Once again it’s time for Cisco’s semi-annual Cisco IOS Software Security Advisory Bundled Publication. Today’s edition of the bundle contains a total of nine IOS-related advisories and one non-IOS advisory for the Cisco Unified Communications Manager (CUCM) family of products. Included in the 10 Security Advisories are a total of 19 Cisco Bug IDs, each one representing an individual vulnerability.
The Cisco IOS Software Security Advisories are summarized as follows:
|Advisory Title||Workaround Available?||AMB Available?*|
|Cisco IOS Software Session Initiation Protocol Denial of Service Vulnerabilities||Yes||Yes|
|Cisco IOS Software IPv6 Denial of Service Vulnerability||No||No|
|Cisco IOS Software Data-Link Switching Vulnerability||Yes||Yes|
|Cisco IOS Software Network Address Translation Vulnerabilities||Yes||No|
|Cisco IOS Software IPv6 over MPLS Vulnerabilities||Yes||No|
|Cisco IOS Software IPS and Zone-Based Firewall Vulnerabilities||No||No|
|Cisco IOS IP Service Level Agreement Vulnerability||Yes||Yes|
|Cisco 10000 Series Denial of Service Vulnerability||Yes||No|
|Cisco IOS Software Smart Install Remote Code Execution Vulnerability||Yes||Yes|
|Cisco Unified Communications Manager Session Initiation Protocol Memory Leak Vulnerability||Yes||Yes|
*Applied Mitigation Bulletins (AMBs) describe techniques that use inherent Cisco product abilities to detect and mitigate potential exploitation of these vulnerabilities. Visit the Applied Mitigation Bulletin archive on the Cisco SIO portal for a listing of all previously published AMBs.
If you are impacted by any of the vulnerabilities covered in these advisories where workarounds and/or AMBs are not available, it is highly recommended that you upgrade to a fixed version of software as soon as possible.
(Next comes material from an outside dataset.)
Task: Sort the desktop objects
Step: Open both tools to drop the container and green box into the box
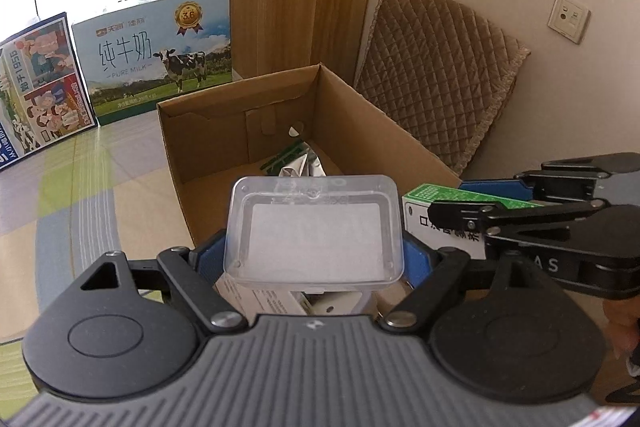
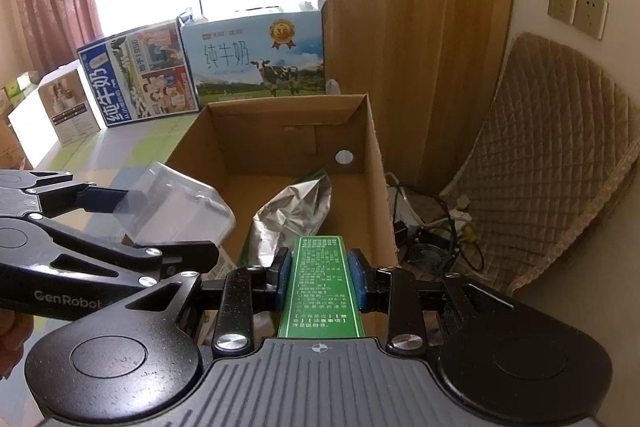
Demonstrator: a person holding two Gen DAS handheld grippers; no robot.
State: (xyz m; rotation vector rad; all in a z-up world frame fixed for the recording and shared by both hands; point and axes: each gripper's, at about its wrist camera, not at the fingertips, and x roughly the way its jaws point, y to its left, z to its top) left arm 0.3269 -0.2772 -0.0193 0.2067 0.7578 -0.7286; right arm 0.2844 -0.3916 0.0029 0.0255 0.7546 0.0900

In order to determine if you are running an affected version of Cisco IOS Software, please visit the Cisco IOS Software Checker. This web-based application enables customers to more efficiently determine whether a given Cisco IOS Software image is exposed to product vulnerabilities that have been disclosed by the Cisco PSIRT.
Individual Security Advisory links, corresponding links to IntelliShield alerts and Applied Mitigation Bulletins, and the respective CVE IDs and CVSS Base Scores are available on the Cisco Event Response page.
It is our hope that the impact of these advisories is minimal; however, for those affected, it is also our hope that you find this Cisco IOS Software Bundle process to be efficient, time effective, and informative. Stay secure, my friends.